Volodymyr Zelenskyy nomeia o chefe da espionagem Kyrylo Budanov como novo assessor, depois que ex-conselheiro renunciou devido a investigação de corrupção

O líder da Ucrânia, Volodymyr Zelensky, nomeou o chefe da inteligência militar, Kyrylo Budanov, como chefe de seu gabinete presidencial, depois que seu anterior principal assessor renunciou em novembro devido a um escândalo de corrupção.

Budanov, de 39 anos, construiu uma reputação lendária na Ucrânia, creditada por uma série de operações ousadas contra a Rússia desde que esta lançou um ataque total contra o seu vizinho em 2022.

“Tive uma reunião com Kyrylo Budanov e ofereci-lhe o cargo de Chefe do Gabinete do Presidente da Ucrânia”, disse Zelenskyy nas redes sociais.
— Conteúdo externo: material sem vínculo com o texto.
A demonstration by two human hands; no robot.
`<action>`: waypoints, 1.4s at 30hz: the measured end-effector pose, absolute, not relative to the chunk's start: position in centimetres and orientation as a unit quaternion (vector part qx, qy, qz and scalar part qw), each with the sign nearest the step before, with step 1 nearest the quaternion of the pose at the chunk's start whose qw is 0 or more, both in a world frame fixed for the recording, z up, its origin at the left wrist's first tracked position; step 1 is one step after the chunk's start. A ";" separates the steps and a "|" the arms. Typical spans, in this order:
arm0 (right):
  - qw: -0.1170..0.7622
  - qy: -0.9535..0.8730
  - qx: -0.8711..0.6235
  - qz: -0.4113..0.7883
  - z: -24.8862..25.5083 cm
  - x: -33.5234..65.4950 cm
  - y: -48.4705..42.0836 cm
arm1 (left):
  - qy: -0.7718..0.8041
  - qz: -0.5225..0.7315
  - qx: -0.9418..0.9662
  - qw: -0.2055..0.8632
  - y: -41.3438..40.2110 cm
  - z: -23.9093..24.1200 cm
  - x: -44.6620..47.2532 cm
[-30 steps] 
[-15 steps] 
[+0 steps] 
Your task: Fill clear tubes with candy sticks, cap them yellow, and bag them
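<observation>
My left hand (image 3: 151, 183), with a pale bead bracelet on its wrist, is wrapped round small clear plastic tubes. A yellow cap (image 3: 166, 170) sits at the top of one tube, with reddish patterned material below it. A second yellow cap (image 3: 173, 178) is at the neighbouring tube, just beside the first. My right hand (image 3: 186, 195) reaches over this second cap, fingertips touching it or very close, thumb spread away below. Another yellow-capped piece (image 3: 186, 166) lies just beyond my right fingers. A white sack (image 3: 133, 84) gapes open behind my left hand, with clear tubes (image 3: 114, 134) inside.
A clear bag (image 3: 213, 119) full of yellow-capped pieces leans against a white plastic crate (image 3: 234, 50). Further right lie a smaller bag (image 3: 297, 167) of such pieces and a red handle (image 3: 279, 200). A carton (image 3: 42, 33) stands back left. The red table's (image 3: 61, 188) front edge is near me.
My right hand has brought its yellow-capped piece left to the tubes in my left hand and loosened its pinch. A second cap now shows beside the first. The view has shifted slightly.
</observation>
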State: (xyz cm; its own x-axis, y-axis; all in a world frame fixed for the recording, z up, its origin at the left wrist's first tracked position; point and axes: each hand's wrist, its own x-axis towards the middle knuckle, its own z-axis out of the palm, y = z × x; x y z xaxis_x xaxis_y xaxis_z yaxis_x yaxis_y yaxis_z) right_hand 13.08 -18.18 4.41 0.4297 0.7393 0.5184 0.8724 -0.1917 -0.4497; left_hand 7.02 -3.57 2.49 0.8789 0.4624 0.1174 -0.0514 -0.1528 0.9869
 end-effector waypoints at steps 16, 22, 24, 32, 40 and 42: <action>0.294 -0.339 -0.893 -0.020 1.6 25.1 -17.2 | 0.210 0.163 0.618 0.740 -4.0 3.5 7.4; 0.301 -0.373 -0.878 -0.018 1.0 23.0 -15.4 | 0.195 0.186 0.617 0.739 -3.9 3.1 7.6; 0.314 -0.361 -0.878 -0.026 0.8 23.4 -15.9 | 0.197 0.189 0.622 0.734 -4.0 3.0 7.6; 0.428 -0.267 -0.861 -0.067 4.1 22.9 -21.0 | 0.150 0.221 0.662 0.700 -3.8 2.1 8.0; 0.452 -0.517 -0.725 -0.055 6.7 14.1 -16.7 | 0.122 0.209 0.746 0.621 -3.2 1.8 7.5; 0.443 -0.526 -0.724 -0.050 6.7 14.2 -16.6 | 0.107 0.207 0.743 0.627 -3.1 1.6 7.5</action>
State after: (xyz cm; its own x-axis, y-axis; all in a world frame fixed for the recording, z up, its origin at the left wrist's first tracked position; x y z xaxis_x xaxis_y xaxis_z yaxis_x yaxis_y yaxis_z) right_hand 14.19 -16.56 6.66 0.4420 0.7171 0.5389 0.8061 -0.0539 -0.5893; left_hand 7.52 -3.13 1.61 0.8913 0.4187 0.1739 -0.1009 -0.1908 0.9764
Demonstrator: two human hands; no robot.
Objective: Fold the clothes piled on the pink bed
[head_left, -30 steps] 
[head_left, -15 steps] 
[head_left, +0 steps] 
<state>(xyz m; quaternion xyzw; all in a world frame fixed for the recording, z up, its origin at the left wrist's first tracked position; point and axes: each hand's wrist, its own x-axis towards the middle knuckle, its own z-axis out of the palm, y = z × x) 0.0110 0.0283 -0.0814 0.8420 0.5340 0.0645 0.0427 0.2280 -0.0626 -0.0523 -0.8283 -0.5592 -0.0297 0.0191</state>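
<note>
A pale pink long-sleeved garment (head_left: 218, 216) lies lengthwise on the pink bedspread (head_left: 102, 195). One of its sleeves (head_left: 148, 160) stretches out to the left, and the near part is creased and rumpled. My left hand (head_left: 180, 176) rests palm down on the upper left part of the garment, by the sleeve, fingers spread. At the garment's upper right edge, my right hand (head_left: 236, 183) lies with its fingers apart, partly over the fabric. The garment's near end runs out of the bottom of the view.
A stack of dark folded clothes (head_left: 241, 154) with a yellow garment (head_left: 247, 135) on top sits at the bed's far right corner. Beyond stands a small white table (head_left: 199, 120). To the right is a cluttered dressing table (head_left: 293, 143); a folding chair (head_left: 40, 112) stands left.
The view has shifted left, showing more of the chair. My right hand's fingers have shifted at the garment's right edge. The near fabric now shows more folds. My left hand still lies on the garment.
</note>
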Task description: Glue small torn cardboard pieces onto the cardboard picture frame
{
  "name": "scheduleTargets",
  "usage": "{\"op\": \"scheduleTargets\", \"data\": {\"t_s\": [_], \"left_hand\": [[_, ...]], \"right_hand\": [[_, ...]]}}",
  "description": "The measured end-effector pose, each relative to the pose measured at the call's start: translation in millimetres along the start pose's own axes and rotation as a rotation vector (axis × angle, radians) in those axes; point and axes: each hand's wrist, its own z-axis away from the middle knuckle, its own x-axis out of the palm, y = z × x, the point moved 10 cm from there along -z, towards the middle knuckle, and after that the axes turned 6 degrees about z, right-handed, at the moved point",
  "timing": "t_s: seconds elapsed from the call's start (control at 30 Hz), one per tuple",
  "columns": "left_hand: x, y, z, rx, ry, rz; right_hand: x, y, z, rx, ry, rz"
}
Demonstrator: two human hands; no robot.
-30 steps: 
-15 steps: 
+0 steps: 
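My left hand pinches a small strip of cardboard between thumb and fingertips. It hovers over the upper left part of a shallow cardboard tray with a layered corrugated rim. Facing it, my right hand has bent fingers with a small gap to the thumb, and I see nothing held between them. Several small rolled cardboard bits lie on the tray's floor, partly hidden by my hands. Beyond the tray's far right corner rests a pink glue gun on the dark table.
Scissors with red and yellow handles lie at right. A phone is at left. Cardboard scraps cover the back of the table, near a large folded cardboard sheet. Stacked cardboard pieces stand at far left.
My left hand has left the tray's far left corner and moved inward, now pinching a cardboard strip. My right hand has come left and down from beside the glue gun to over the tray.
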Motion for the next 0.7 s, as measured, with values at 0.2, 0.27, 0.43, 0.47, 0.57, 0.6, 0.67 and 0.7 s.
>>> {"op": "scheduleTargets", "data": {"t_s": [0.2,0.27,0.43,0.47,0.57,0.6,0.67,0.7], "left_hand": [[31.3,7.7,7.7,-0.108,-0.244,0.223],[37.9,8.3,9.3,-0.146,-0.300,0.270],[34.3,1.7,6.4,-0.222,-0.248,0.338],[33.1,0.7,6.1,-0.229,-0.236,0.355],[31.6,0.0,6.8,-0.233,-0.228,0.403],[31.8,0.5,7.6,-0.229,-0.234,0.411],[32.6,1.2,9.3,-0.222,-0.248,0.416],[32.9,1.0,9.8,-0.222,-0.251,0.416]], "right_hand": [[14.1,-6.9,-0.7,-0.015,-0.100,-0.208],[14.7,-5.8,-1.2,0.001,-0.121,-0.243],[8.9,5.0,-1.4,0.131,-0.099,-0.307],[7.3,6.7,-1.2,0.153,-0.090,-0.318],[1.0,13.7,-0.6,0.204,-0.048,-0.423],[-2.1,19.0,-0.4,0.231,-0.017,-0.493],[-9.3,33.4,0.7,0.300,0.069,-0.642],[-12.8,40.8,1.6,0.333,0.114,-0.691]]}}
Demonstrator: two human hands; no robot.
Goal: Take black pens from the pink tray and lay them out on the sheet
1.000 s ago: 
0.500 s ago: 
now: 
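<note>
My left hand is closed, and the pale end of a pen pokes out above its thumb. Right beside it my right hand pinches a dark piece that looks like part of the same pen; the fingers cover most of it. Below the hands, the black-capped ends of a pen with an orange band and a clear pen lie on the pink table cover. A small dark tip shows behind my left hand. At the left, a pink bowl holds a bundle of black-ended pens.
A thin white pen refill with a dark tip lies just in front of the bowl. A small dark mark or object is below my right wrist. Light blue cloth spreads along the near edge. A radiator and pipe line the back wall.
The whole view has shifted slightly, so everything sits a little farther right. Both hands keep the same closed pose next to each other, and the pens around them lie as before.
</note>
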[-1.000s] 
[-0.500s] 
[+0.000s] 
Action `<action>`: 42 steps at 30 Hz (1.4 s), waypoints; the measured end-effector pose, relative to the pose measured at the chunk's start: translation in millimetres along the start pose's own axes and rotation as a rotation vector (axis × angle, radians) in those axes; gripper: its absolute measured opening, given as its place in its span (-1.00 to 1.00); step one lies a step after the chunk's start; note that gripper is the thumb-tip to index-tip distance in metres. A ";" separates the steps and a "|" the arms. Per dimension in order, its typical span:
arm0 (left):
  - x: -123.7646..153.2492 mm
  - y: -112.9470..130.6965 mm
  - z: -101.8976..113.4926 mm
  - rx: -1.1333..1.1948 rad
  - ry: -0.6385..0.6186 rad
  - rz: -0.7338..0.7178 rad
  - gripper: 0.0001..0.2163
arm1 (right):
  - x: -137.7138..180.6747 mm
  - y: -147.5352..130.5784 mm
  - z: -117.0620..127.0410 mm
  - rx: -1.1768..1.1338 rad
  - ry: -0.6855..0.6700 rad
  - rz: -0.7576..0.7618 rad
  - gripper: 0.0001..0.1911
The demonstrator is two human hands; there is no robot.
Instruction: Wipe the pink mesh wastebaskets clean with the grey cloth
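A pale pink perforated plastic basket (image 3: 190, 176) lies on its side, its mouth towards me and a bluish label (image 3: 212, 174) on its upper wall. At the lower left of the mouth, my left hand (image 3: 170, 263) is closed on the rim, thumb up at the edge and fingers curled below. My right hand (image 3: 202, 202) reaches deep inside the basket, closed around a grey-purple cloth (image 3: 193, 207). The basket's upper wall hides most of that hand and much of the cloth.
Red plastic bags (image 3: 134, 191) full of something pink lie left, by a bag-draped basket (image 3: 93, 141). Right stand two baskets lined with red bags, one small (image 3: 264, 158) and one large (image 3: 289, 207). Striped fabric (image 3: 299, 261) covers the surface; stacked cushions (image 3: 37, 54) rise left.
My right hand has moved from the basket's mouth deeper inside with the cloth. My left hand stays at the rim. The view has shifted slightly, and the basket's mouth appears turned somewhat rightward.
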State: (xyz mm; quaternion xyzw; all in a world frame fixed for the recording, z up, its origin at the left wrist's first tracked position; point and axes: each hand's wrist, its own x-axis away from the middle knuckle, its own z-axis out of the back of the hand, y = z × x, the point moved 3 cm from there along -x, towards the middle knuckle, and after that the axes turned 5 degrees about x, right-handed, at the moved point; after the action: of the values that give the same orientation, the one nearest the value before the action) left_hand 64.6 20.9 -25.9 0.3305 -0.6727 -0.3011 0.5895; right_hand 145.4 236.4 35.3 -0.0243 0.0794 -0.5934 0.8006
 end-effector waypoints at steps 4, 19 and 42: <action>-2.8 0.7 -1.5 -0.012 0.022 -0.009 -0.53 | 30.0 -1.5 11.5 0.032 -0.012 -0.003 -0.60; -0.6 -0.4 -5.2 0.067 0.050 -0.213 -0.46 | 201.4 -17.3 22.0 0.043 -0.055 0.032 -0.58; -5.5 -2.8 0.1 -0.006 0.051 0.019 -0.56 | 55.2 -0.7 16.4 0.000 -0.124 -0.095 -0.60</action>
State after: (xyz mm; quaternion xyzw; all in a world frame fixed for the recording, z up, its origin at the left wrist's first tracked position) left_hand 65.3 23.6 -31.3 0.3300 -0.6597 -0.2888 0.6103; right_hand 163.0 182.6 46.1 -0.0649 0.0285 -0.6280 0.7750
A nomeação ocorre num momento chave na guerra de quase quatro anos, com Zelenskyy a anunciar na quarta-feira que um acordo mediado pelos EUA para pôr fim ao conflito estava “90 por cento” pronto.

“Neste momento, a Ucrânia precisa de maior foco nas questões de segurança, no desenvolvimento das Forças de Defesa e Segurança da Ucrânia, bem como na via diplomática das negociações”, disse Zelenskyy.

“Kyrylo tem experiência especializada nessas áreas e força suficiente para entregar resultados.”

Budanov disse que aceitou a nomeação e que “continuaria a servir a Ucrânia”.

“É uma honra e uma responsabilidade para mim concentrar-me em questões extremamente importantes de segurança estratégica para o nosso estado neste momento histórico para a Ucrânia”, disse ele no Telegram.

Os procedimentos para nomeá-lo formalmente como chefe de gabinete do presidente foram lançados, disse o conselheiro presidencial ucraniano, Dmytro Lytvyn, aos jornalistas.

Zelenskyy também anunciou que Budanov será substituído pelo actual chefe do Serviço de Inteligência Estrangeiro, Oleg Ivashchenko.

Budanov, quando nomeado, sucederá Andriy Yermak, que renunciou em novembro depois que investigadores invadiram sua casa como parte de uma ampla investigação de corrupção.

Yermak era o aliado mais importante do presidente ucraniano, mas uma figura divisiva em Kiev, onde os seus oponentes afirmavam que ele tinha acumulado um vasto poder, protegido o acesso ao presidente e marginalizado impiedosamente as vozes críticas.

O conflito de quatro anos, o mais mortífero em solo europeu desde a Segunda Guerra Mundial, matou dezenas de milhares de pessoas e devastou áreas do território ucraniano.